GIVEN INFORMATION

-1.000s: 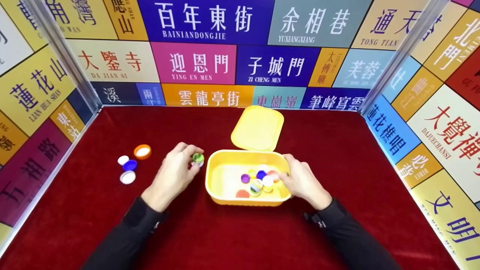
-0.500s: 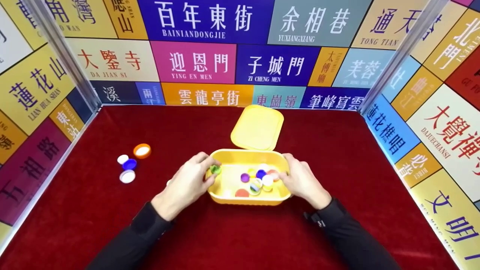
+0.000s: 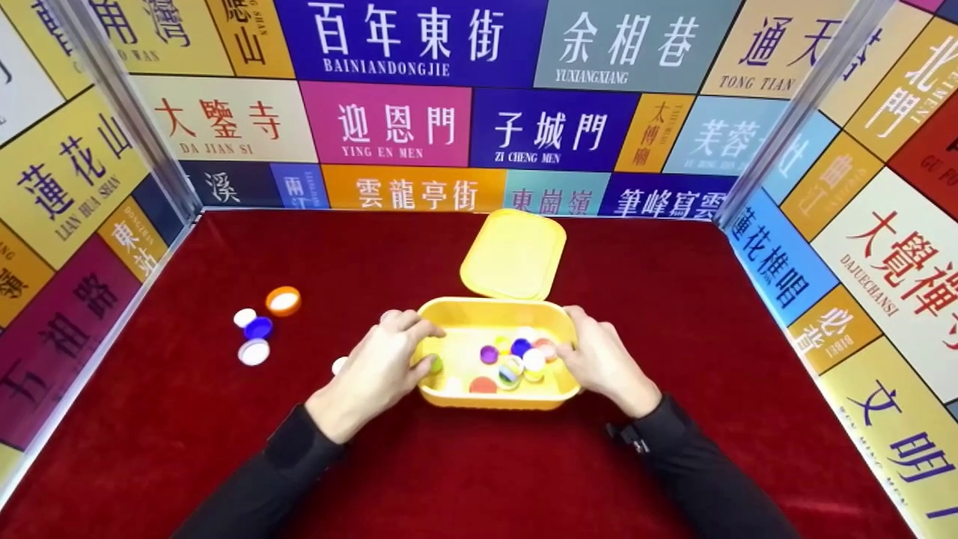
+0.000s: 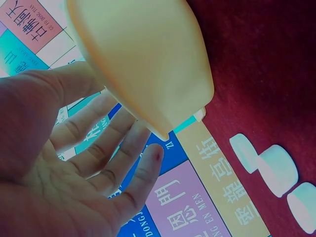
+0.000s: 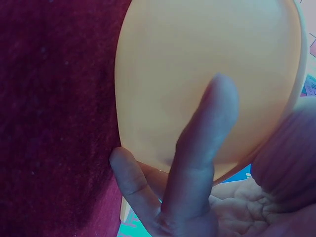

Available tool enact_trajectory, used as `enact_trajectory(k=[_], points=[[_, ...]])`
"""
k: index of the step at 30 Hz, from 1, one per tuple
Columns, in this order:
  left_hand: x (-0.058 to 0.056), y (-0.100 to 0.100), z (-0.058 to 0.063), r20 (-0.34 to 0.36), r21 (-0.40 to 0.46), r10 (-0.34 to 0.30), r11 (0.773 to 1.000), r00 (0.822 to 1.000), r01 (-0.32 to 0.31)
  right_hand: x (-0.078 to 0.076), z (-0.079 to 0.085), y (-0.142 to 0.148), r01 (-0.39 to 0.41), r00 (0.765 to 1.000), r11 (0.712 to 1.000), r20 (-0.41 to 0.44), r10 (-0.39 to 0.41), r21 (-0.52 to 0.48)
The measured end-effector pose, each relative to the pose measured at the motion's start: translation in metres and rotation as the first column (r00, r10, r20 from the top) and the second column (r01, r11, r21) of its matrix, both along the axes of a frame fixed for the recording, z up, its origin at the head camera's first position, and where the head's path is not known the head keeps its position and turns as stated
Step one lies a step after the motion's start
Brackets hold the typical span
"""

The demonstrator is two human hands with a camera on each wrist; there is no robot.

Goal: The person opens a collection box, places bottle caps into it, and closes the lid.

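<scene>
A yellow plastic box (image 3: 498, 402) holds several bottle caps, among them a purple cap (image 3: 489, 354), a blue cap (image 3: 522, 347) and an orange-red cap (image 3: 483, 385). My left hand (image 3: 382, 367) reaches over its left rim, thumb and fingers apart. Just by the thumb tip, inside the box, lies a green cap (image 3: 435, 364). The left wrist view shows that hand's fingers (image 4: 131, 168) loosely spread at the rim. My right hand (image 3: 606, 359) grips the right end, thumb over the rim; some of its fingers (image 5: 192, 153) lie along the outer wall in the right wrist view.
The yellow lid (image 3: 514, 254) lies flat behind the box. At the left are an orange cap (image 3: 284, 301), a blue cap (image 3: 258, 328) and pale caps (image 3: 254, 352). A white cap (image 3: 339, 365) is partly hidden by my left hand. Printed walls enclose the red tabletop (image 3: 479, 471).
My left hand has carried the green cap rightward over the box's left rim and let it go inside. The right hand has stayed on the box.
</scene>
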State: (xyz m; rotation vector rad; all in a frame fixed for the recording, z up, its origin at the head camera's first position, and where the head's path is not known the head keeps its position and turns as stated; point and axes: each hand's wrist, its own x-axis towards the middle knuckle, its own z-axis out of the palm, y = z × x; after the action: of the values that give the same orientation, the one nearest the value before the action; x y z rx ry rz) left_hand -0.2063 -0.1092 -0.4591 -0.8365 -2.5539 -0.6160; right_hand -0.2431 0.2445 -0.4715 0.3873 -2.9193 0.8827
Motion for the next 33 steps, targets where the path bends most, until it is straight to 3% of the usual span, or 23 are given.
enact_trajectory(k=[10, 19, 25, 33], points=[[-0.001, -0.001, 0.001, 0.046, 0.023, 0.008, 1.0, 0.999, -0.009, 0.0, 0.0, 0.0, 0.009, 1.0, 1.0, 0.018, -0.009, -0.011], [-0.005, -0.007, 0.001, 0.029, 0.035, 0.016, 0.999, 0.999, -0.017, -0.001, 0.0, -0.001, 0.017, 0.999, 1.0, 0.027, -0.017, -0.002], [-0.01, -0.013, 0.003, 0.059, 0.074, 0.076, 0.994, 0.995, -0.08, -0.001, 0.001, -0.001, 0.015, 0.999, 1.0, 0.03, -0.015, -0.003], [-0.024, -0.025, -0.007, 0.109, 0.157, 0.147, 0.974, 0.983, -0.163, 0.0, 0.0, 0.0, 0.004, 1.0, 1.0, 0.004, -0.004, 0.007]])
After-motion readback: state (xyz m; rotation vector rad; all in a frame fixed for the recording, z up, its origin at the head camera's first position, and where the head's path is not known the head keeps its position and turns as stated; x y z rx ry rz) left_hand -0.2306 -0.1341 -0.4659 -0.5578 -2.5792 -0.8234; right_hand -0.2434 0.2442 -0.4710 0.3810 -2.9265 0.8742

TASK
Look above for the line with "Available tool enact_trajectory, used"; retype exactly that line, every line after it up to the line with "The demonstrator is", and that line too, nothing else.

SOLUTION FOR THIS TASK
Available tool enact_trajectory, used as `enact_trajectory(k=[_], points=[[_, ...]])`
"""
k: index of the step at 30 Hz, from 1, one per tuple
Columns, in this order:
  left_hand: x (-0.058 to 0.056), y (-0.100 to 0.100), z (-0.058 to 0.063), r20 (-0.34 to 0.36), r21 (-0.40 to 0.46), r10 (-0.34 to 0.30), r11 (0.773 to 1.000), r00 (0.822 to 1.000), r01 (-0.32 to 0.31)
  right_hand: x (-0.078 to 0.076), z (-0.079 to 0.085), y (-0.142 to 0.148), r01 (-0.39 to 0.41), r00 (0.765 to 1.000), r11 (0.712 to 1.000), r20 (-0.41 to 0.44), r10 (-0.39 to 0.41), r21 (-0.52 to 0.48)
The measured end-effector pose, each relative to the pose measured at the motion's start: translation in metres and rotation as the first column (r00, r10, r20 from the top) and the second column (r01, r11, r21) of its matrix, both along the axes of a frame fixed for the recording, z up, its origin at the head camera's first position, and where the head's path is not known the head keeps its position and turns as stated
Step one lies a step after the motion's start
Brackets hold the typical span
"""

The demonstrator is two human hands with a camera on each wrist; there is no robot.

This finishes the output for the exercise.